Your task
What you return must be an exact copy of the lines in the listing below between the line holding "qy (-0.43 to" and the line holding "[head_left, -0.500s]", inclusive, and nothing more.

*** Opening of Collected data ***

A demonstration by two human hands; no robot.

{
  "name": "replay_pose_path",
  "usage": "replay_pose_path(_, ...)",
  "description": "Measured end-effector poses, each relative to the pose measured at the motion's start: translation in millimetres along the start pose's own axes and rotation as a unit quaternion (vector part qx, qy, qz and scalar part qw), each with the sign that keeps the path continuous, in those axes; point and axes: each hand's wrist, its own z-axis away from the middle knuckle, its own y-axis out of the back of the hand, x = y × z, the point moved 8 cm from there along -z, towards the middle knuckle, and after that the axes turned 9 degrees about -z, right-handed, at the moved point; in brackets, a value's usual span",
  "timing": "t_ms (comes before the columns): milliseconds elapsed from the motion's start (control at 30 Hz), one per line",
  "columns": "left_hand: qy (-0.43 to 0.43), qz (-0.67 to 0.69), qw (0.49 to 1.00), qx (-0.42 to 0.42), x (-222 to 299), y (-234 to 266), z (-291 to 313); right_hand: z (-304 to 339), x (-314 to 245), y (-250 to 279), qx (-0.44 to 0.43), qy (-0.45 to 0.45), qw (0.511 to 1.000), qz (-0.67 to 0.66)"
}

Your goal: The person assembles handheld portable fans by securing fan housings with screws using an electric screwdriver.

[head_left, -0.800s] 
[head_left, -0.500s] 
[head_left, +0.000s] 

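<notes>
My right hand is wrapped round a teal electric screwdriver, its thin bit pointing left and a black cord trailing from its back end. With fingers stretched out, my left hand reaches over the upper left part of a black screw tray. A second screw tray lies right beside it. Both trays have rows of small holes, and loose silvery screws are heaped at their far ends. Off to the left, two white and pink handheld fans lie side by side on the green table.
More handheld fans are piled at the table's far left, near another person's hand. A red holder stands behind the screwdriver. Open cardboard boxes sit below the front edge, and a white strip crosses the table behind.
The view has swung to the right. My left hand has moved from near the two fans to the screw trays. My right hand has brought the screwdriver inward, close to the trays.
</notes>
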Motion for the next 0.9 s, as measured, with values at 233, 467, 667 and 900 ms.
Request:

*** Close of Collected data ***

Exercise output
  "columns": "left_hand: qy (-0.43 to 0.43), qz (-0.67 to 0.69), qw (0.49 to 1.00), qx (-0.42 to 0.42), x (-222 to 299), y (-234 to 266), z (-291 to 313); right_hand: z (-304 to 339), x (-314 to 245), y (-250 to 279), qx (-0.44 to 0.43), qy (-0.45 to 0.45), qw (0.511 to 1.000), qz (-0.67 to 0.66)"
}

Your goal: The person assembles handheld portable fans by securing fan housings with screws using an electric screwdriver.

[head_left, -0.800s] 
[head_left, -0.500s] 

This exercise is now finished.